La réaction indignée du Collectif DiaspAura face à la vente aux enchères, en France, d’un masque Ngil, objet sacré du peuple Fang. Adjugé le 9 juin 2025 au château de Villandry par la maison Rouillac pour près de 16,4 millions de FCFA (25 000 euros), cet artefact est devenu le symbole d’une polémique brûlante sur la marchandisation du patrimoine rituel africain. Tiré de nos confrères de Direct Infos Gabon,
Pour DiaspAura, ce prix n’est pas une reconnaissance mais une « profanation ». Le collectif dénonce avec vigueur le récit entourant l’objet, notamment l’affirmation qu’il aurait été trouvé dans une décharge, une version jugée offensante et historiquement douteuse. Cette narration, selon eux, participe d’une « stratégie coloniale » visant à effacer la vitalité des rites pour légitimer leur appropriation.
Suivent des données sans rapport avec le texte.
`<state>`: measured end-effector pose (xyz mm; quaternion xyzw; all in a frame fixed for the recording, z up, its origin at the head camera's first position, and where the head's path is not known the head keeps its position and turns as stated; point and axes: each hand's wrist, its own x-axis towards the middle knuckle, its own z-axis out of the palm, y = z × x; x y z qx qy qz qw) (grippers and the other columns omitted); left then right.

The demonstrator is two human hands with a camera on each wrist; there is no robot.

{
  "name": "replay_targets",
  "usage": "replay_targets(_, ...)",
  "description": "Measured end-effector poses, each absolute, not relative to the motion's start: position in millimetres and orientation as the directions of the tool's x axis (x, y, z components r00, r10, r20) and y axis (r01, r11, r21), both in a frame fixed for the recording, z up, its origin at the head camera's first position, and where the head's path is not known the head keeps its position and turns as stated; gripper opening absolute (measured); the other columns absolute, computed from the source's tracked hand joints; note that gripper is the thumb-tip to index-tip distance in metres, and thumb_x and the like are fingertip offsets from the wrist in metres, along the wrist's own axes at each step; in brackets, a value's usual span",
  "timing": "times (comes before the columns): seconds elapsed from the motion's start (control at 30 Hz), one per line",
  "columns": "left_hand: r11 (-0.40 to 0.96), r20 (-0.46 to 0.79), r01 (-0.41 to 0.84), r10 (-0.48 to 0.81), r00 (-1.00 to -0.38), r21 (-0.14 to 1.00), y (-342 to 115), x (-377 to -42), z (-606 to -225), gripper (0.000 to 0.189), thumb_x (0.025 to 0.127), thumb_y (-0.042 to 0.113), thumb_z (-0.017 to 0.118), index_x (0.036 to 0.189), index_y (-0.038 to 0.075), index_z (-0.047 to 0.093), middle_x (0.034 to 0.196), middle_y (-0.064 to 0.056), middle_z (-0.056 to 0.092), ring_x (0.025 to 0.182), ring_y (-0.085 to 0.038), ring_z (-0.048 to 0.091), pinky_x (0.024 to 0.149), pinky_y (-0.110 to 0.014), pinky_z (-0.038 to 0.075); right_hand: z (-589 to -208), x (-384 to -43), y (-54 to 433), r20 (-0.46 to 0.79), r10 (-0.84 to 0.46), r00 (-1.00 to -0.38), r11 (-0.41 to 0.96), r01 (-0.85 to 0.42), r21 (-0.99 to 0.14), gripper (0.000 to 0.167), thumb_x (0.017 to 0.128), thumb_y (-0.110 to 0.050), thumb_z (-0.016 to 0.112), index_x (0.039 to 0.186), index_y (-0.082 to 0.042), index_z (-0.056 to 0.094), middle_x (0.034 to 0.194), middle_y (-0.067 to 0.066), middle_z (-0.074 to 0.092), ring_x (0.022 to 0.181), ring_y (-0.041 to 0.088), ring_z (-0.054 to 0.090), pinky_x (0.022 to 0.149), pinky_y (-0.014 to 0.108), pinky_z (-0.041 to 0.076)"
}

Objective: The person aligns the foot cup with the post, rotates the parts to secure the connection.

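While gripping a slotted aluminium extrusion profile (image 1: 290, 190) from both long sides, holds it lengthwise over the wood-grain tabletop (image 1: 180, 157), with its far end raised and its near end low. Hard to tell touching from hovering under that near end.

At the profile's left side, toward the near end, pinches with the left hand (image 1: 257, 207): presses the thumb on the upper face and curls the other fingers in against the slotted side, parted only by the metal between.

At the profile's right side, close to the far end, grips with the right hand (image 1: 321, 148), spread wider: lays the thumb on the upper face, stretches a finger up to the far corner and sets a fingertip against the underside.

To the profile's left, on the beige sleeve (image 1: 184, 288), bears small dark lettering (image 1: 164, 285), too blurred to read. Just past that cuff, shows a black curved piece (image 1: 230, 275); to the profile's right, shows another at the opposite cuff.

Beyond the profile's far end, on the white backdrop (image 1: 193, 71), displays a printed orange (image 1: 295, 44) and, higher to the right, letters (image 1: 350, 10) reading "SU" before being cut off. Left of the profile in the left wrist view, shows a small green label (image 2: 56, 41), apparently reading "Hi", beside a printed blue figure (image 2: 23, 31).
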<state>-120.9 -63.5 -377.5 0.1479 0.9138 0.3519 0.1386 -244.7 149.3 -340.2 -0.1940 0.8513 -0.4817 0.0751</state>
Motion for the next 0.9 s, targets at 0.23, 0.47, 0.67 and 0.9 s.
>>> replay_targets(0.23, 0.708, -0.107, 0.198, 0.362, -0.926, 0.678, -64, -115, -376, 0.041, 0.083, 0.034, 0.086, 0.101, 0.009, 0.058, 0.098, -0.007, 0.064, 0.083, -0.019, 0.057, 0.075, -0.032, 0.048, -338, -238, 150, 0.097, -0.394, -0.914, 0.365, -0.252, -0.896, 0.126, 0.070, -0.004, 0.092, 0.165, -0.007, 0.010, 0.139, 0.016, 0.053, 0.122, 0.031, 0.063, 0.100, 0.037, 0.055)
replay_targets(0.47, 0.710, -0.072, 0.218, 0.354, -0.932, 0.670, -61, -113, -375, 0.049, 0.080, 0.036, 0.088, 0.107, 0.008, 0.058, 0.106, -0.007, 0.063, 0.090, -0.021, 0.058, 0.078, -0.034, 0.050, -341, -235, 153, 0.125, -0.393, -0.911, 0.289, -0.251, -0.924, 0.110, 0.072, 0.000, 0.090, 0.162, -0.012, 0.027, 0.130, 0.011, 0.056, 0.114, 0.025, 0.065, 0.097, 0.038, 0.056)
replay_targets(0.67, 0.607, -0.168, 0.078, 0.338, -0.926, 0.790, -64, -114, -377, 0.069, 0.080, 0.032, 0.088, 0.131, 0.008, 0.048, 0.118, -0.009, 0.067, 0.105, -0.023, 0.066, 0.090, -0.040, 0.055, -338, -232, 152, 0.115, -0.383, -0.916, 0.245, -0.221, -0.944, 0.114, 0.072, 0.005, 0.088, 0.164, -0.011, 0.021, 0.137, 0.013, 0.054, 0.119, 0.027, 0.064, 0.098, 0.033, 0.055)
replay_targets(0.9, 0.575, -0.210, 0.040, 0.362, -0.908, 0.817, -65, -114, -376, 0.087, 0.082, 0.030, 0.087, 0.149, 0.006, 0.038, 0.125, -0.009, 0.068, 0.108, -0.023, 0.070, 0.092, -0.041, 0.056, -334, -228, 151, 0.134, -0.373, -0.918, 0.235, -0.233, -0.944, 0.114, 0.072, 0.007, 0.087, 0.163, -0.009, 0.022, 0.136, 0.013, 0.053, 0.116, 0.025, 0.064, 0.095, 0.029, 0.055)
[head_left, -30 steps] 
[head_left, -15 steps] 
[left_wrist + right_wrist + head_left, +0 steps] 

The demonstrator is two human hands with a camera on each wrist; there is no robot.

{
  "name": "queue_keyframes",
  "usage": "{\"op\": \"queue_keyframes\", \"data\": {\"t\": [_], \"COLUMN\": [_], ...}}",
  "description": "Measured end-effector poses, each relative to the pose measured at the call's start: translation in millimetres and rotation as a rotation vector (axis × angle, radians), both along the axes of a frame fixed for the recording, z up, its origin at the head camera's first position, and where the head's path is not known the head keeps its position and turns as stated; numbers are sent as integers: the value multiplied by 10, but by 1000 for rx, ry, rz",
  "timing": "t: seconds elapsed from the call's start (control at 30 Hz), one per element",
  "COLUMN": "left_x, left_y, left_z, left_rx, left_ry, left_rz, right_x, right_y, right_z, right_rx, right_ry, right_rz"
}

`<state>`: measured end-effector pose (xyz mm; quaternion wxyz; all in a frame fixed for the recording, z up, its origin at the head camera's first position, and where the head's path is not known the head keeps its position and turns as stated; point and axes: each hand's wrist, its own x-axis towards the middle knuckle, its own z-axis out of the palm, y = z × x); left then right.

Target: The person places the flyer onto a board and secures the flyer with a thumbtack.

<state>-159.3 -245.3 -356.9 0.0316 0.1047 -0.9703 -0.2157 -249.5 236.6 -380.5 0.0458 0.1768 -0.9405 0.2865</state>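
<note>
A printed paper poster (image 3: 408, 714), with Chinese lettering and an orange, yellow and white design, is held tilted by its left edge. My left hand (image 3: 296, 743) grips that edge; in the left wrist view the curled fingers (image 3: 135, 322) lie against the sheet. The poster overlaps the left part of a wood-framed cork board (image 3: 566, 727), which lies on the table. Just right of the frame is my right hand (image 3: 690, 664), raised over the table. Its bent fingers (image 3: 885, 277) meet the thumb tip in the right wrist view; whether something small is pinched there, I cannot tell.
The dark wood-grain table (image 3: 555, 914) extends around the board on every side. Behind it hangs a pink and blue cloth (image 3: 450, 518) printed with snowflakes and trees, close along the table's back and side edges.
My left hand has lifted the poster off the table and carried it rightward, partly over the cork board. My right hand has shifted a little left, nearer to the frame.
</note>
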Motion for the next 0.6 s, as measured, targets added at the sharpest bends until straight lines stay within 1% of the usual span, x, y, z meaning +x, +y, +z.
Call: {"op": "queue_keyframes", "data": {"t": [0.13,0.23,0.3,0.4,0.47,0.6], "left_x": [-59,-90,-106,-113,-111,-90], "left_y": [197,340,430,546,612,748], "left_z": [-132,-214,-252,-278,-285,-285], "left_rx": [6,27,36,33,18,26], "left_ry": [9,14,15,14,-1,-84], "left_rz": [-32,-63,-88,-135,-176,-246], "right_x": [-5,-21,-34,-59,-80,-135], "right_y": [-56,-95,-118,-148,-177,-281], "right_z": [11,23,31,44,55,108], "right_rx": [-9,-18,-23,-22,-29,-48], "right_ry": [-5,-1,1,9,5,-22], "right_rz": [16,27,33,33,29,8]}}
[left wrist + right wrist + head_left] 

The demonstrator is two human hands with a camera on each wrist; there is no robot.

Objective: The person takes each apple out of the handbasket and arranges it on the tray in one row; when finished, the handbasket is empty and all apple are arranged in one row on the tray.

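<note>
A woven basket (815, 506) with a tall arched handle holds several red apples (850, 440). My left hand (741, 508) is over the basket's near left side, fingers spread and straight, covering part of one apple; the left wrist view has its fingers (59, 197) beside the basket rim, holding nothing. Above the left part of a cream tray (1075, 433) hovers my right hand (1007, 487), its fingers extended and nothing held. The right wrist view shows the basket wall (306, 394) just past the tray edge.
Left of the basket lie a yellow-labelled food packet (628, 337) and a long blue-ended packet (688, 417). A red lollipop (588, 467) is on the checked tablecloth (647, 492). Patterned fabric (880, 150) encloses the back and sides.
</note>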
Affirmer que la confrérie du Ngil aurait disparu est perçu comme une tentative d’effacement culturel, alors même que ces pratiques sont encore vivantes et transmises au Gabon.
L’analyse de cette affaire révèle une tension profonde entre deux visions du patrimoine : d’un côté, une logique marchande qui réduit le sacré à un objet d’art ou de décoration ; de l’autre, une conception identitaire et spirituelle qui voit dans le masque Ngil un bien collectif, porteur de mémoire et de sacralité. Le collectif souligne un « deux poids deux mesures » flagrant : les reliques occidentales bénéficient d’un respect scrupuleux, tandis que les objets rituels africains sont trop souvent banalisés et exposés comme curiosités exotiques.
La critique formulée par DiaspAura est donc double : elle vise les maisons de vente qui profitent de ce marché lucratif, mais aussi les médias qui participent à la banalisation de ces objets sacrés. En exigeant restitution et justice culturelle, le collectif rappelle que le patrimoine africain ne peut être traité comme une marchandise sans conséquence. Cette affaire interroge la responsabilité des États africains, qui doivent renforcer la protection juridique et diplomatique de leurs biens culturels, mais aussi celle des institutions internationales, trop souvent silencieuses face à ces dérives.
La vente du masque Ngil n’est pas un simple fait divers du marché de l’art : elle illustre une fracture persistante entre mémoire culturelle et logique commerciale. Le combat de DiaspAura rappelle que la restitution n’est pas une faveur, mais une exigence de justice et de dignité pour le patrimoine vivant du Gabon.